- Problem description
How many of the lines below contain "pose"? Answer with that number alone.

Records from a collection
------------------------------------------------------------------------
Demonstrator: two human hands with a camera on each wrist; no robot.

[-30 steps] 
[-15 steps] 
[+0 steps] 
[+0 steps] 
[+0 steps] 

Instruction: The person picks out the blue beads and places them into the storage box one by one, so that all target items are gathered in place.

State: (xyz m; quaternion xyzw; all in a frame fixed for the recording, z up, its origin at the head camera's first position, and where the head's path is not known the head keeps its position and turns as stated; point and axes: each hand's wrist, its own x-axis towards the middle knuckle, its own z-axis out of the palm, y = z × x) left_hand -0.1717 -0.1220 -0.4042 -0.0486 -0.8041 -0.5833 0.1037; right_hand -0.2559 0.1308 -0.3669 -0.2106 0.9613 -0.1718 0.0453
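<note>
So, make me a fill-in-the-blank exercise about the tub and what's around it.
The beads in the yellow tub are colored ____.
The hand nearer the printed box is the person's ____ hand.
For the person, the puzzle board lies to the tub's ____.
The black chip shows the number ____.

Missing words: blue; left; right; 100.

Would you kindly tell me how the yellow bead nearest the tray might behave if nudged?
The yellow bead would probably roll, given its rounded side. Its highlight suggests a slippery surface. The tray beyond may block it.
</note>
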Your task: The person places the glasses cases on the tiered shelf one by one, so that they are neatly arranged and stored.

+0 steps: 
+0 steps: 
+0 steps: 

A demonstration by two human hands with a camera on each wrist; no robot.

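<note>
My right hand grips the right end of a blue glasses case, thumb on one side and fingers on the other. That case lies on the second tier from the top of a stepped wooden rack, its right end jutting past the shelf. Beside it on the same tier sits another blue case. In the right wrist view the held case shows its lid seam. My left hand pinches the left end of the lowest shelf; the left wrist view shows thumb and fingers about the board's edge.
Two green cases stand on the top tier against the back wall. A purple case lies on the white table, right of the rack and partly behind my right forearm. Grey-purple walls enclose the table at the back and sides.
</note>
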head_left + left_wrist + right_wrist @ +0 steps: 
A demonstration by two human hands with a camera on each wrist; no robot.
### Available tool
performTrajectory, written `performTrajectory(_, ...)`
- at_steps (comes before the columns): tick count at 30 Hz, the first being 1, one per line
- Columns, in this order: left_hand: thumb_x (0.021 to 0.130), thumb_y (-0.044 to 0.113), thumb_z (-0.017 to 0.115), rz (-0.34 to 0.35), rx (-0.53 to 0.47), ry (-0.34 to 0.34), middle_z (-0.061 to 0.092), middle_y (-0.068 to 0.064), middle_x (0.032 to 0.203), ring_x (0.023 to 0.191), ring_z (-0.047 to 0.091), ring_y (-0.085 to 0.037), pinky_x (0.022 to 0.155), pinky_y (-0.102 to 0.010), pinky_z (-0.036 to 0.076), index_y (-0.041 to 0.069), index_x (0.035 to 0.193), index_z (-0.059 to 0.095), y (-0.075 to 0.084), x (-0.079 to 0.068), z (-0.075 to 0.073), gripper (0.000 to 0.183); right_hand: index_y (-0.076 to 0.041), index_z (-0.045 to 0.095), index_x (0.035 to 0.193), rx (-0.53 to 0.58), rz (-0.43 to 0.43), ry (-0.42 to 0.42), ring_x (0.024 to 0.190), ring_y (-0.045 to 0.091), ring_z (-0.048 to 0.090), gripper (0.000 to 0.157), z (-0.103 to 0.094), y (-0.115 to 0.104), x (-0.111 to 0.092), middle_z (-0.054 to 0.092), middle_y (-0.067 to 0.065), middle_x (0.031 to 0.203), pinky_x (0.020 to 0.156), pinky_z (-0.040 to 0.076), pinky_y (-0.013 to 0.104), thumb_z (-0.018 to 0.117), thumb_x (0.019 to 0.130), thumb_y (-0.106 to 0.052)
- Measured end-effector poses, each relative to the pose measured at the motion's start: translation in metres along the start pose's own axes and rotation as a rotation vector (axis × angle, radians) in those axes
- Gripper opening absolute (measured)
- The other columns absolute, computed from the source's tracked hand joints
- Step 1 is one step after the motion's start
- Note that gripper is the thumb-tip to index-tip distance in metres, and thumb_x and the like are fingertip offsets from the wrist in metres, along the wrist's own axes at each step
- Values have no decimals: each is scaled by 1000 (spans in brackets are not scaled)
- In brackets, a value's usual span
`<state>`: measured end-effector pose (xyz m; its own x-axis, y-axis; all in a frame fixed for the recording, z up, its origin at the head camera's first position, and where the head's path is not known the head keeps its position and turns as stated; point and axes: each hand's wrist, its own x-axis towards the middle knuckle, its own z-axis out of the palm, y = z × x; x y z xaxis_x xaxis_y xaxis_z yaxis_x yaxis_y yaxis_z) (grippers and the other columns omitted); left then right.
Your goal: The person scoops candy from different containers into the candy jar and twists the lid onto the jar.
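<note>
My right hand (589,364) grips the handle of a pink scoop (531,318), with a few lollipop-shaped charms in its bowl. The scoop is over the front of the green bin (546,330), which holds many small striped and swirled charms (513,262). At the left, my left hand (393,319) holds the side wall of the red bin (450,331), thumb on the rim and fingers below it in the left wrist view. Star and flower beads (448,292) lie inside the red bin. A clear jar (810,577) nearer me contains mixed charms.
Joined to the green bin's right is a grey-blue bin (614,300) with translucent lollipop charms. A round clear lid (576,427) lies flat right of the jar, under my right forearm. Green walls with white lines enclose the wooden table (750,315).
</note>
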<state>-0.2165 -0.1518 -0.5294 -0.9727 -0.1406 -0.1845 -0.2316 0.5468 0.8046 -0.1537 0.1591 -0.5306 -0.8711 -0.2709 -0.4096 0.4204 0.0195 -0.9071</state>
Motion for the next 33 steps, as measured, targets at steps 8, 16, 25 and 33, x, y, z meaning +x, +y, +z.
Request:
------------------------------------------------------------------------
- Solved problem
2